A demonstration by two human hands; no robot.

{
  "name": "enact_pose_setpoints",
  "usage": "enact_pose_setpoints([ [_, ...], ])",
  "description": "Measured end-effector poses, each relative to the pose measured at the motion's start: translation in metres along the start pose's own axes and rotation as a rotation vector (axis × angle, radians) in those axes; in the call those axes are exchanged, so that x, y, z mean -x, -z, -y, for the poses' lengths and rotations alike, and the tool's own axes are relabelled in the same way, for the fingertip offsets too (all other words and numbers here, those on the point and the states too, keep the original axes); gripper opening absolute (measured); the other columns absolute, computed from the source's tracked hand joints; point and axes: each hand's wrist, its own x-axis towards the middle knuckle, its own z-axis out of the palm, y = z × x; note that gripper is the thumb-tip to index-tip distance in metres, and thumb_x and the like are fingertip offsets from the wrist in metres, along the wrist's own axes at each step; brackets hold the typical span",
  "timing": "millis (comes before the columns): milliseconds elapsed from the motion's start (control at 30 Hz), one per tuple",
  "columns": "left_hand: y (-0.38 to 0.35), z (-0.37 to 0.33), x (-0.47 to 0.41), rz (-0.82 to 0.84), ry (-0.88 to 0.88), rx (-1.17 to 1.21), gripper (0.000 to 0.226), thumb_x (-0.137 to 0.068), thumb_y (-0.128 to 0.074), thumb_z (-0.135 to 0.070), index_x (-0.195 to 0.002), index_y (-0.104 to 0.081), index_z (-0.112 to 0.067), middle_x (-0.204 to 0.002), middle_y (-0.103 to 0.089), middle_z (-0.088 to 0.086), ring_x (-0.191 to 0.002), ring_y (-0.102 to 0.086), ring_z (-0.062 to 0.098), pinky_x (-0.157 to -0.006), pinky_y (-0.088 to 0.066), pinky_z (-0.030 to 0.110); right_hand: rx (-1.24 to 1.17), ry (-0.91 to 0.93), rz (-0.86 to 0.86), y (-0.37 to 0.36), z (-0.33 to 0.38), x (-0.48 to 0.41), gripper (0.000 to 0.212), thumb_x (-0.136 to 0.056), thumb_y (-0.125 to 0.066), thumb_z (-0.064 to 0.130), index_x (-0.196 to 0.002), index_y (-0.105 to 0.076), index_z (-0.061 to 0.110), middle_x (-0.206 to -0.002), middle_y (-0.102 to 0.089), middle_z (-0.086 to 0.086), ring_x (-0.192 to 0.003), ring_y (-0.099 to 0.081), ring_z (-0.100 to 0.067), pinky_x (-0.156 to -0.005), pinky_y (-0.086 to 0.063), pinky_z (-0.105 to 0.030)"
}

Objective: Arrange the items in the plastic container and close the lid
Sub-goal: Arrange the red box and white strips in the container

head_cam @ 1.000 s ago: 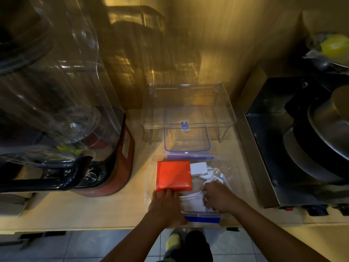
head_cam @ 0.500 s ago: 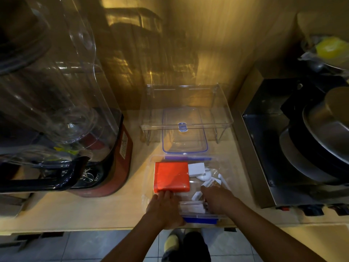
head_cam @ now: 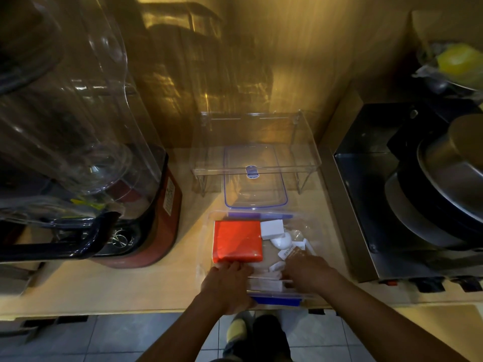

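Note:
A clear plastic container [head_cam: 209,246] with blue clips sits at the counter's front edge. Inside, a red flat packet [head_cam: 237,241] fills the far left, with a white box [head_cam: 271,228], a white round piece [head_cam: 281,241] and small white sachets [head_cam: 294,250] to its right. My left hand [head_cam: 230,283] lies flat in the near end, fingertips touching the red packet's near edge. My right hand [head_cam: 305,270] rests knuckles-up on flat white packets [head_cam: 266,284]; its fingertips are hidden. The clear blue-rimmed lid [head_cam: 254,178] lies behind the container.
A clear acrylic riser [head_cam: 311,165] stands over the lid's far half. A large blender with a red base [head_cam: 167,218] stands at the left. A steel appliance [head_cam: 360,205] with stacked pans borders the right. Below the counter edge is the tiled floor [head_cam: 130,335].
Both hands stay in the container's near end. The flat white packets between them have slid toward the near wall, and the right hand's fingers have curled lower onto them.

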Motion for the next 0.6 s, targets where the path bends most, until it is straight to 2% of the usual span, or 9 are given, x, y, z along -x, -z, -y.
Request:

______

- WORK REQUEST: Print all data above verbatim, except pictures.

- WRITTEN SOLUTION:
A demonstration by two human hands; no robot.

{
  "name": "enact_pose_setpoints",
  "usage": "enact_pose_setpoints([ [_, ...], ])",
  "description": "Measured end-effector poses, each relative to the pose measured at the motion's start: translation in metres along the start pose's own axes and rotation as a rotation vector (axis × angle, radians) in those axes; in the call those axes are exchanged, so that x, y, z mean -x, -z, -y, for the poses' lengths and rotations alike, and the tool's own axes are relabelled in the same way, for the fingertip offsets too (all other words and numbers here, those on the point and the states too, keep the original axes); gripper opening absolute (measured); the other columns absolute, computed from the source's tracked hand joints; point and axes: each hand's wrist, its own x-axis towards the middle knuckle, its own z-axis out of the palm, y = z × x; note that gripper is the thumb-tip to index-tip distance in metres, and thumb_x and the like are fingertip offsets from the wrist in metres, along the wrist's own axes at each step; brackets hold the typical span",
  "timing": "millis (comes before the columns): milliseconds elapsed from the motion's start (control at 30 Hz), one per tuple",
  "columns": "left_hand: y (-0.38 to 0.35), z (-0.37 to 0.33), x (-0.47 to 0.41), rz (-0.82 to 0.84), ry (-0.88 to 0.88), rx (-1.17 to 1.21), gripper (0.000 to 0.226), thumb_x (-0.137 to 0.068), thumb_y (-0.128 to 0.074), thumb_z (-0.135 to 0.070), index_x (-0.195 to 0.002), index_y (-0.104 to 0.081), index_z (-0.112 to 0.067), middle_x (-0.204 to 0.002), middle_y (-0.103 to 0.089), middle_z (-0.088 to 0.086), ring_x (-0.191 to 0.002), ring_y (-0.102 to 0.086), ring_z (-0.062 to 0.098), pinky_x (-0.157 to -0.006), pinky_y (-0.088 to 0.066), pinky_z (-0.030 to 0.110); right_hand: rx (-1.24 to 1.17), ry (-0.91 to 0.93), rz (-0.86 to 0.86), y (-0.37 to 0.36), z (-0.33 to 0.38), x (-0.48 to 0.41), gripper (0.000 to 0.212), thumb_x (-0.136 to 0.056), thumb_y (-0.125 to 0.066), thumb_z (-0.064 to 0.130), index_x (-0.196 to 0.002), index_y (-0.105 to 0.076), index_z (-0.061 to 0.110), middle_x (-0.206 to -0.002), middle_y (-0.102 to 0.089), middle_z (-0.086 to 0.086), ring_x (-0.192 to 0.003), ring_y (-0.099 to 0.081), ring_z (-0.100 to 0.067), pinky_x (-0.156 to -0.005), pinky_y (-0.086 to 0.063), pinky_z (-0.105 to 0.030)"
}

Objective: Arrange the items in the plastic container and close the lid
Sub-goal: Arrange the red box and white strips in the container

head_cam @ 1.000 s ago: 
head_cam @ 0.500 s ago: 
head_cam @ now: 

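Note:
A clear plastic container [head_cam: 209,246] with blue clips sits at the counter's front edge. Inside, a red flat packet [head_cam: 237,241] fills the far left, with a white box [head_cam: 271,228], a white round piece [head_cam: 281,241] and small white sachets [head_cam: 294,250] to its right. My left hand [head_cam: 230,283] lies flat in the near end, fingertips touching the red packet's near edge. My right hand [head_cam: 305,270] rests knuckles-up on flat white packets [head_cam: 266,284]; its fingertips are hidden. The clear blue-rimmed lid [head_cam: 254,178] lies behind the container.
A clear acrylic riser [head_cam: 311,165] stands over the lid's far half. A large blender with a red base [head_cam: 167,218] stands at the left. A steel appliance [head_cam: 360,205] with stacked pans borders the right. Below the counter edge is the tiled floor [head_cam: 130,335].
Both hands stay in the container's near end. The flat white packets between them have slid toward the near wall, and the right hand's fingers have curled lower onto them.
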
Motion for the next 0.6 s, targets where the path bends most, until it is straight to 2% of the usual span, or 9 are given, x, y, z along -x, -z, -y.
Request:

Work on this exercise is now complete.